Top of INFORMATION SHOWN

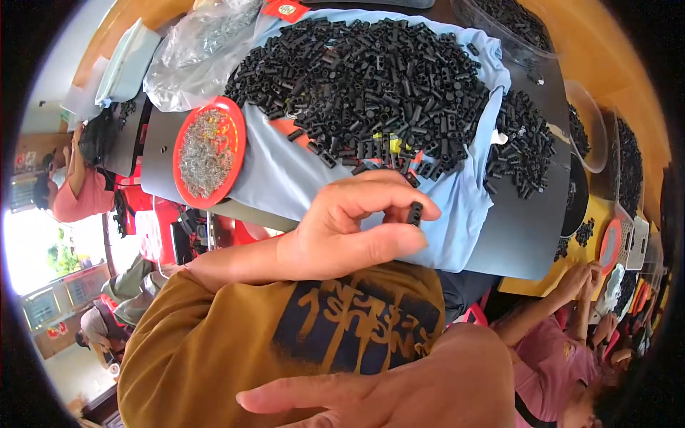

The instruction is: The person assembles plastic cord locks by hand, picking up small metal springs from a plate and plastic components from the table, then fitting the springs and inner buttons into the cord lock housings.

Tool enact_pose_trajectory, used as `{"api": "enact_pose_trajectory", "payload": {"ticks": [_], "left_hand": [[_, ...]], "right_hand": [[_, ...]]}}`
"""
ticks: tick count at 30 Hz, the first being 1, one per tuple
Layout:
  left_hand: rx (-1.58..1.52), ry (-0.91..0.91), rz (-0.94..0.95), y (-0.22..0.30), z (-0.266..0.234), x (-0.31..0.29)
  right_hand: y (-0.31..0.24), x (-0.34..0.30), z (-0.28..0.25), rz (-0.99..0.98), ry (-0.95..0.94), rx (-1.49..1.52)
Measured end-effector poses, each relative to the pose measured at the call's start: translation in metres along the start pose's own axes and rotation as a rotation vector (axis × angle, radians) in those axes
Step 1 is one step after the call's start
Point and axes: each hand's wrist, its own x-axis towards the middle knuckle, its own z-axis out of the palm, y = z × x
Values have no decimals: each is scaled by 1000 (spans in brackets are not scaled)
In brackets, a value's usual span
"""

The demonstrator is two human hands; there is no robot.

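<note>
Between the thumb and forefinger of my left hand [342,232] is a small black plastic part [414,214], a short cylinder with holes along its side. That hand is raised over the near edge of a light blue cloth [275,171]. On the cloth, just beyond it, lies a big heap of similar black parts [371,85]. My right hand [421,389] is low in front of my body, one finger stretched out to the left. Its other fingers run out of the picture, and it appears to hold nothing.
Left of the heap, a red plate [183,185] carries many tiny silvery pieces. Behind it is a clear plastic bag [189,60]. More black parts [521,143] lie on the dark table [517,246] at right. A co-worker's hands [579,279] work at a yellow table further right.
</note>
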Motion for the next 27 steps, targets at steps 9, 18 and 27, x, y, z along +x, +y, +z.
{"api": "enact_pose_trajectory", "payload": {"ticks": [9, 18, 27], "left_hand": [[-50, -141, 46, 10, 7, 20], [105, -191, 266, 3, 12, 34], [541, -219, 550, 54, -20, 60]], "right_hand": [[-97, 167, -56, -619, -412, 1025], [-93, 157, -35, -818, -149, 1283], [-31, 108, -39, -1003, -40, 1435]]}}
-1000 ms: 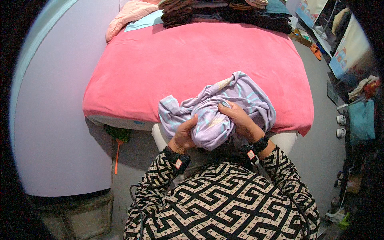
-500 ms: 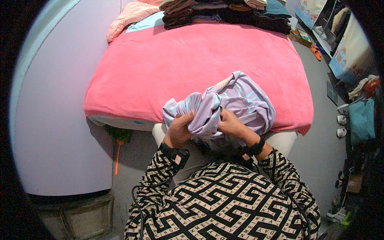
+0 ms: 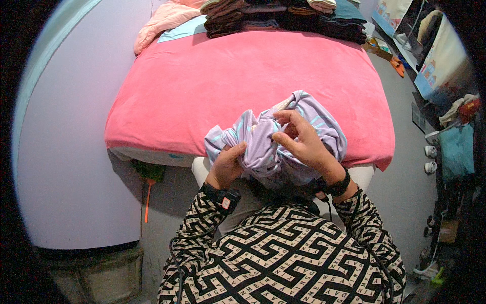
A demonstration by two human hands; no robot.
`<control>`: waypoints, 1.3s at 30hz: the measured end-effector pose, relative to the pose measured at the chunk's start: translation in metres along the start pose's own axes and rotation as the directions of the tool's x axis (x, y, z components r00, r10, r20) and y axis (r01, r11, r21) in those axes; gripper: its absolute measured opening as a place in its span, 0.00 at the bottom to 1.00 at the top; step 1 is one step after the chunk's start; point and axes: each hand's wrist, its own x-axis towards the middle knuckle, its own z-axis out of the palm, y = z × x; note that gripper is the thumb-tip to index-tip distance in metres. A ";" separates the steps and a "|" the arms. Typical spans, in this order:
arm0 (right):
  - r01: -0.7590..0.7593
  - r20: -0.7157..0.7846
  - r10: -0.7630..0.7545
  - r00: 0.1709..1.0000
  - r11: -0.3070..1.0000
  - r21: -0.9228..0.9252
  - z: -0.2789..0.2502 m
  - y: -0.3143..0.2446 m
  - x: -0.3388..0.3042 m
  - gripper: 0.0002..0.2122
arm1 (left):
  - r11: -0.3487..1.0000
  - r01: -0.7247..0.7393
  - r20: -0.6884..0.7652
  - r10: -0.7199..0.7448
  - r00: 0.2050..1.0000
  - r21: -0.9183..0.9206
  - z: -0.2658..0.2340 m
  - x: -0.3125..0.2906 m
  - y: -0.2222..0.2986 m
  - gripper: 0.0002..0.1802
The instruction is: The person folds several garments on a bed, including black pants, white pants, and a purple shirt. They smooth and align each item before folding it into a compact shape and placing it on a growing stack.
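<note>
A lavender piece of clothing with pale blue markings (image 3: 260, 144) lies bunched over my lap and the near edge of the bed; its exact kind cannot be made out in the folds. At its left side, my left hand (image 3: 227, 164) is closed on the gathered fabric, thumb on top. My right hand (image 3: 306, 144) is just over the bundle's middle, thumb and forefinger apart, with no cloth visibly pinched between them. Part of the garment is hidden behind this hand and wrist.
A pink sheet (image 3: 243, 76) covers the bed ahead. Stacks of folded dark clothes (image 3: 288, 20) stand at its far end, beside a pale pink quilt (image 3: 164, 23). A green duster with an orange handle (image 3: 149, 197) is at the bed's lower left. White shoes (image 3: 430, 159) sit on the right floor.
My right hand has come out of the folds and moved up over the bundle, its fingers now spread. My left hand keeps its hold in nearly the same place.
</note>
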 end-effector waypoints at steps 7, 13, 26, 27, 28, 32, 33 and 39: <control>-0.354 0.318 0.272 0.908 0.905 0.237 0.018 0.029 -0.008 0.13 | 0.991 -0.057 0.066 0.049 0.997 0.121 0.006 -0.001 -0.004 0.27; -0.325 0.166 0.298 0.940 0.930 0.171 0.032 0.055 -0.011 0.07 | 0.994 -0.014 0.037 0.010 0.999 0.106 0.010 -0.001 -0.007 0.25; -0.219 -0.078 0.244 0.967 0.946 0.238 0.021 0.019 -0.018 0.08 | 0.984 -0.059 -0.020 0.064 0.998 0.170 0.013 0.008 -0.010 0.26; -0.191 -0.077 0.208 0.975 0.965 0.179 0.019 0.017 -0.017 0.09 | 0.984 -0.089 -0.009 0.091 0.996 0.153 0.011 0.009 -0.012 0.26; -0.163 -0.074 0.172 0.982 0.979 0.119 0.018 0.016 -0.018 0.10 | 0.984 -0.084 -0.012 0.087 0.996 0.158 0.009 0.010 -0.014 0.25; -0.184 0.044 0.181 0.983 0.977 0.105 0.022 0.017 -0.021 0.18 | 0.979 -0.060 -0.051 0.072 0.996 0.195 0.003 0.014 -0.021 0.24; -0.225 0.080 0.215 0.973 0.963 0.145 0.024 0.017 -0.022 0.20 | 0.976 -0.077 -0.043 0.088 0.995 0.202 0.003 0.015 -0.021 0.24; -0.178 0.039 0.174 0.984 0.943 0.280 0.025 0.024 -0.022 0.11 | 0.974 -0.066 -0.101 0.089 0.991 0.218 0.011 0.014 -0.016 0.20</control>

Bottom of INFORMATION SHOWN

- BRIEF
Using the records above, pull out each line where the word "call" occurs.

- REPLY TO THE TASK
Measured end-effector poses, each relative to the pose measured at the call's start: translation in metres along the start pose's own axes and rotation as a rotation vector (axis × angle, radians) in those axes
Step 1 is one step after the call's start

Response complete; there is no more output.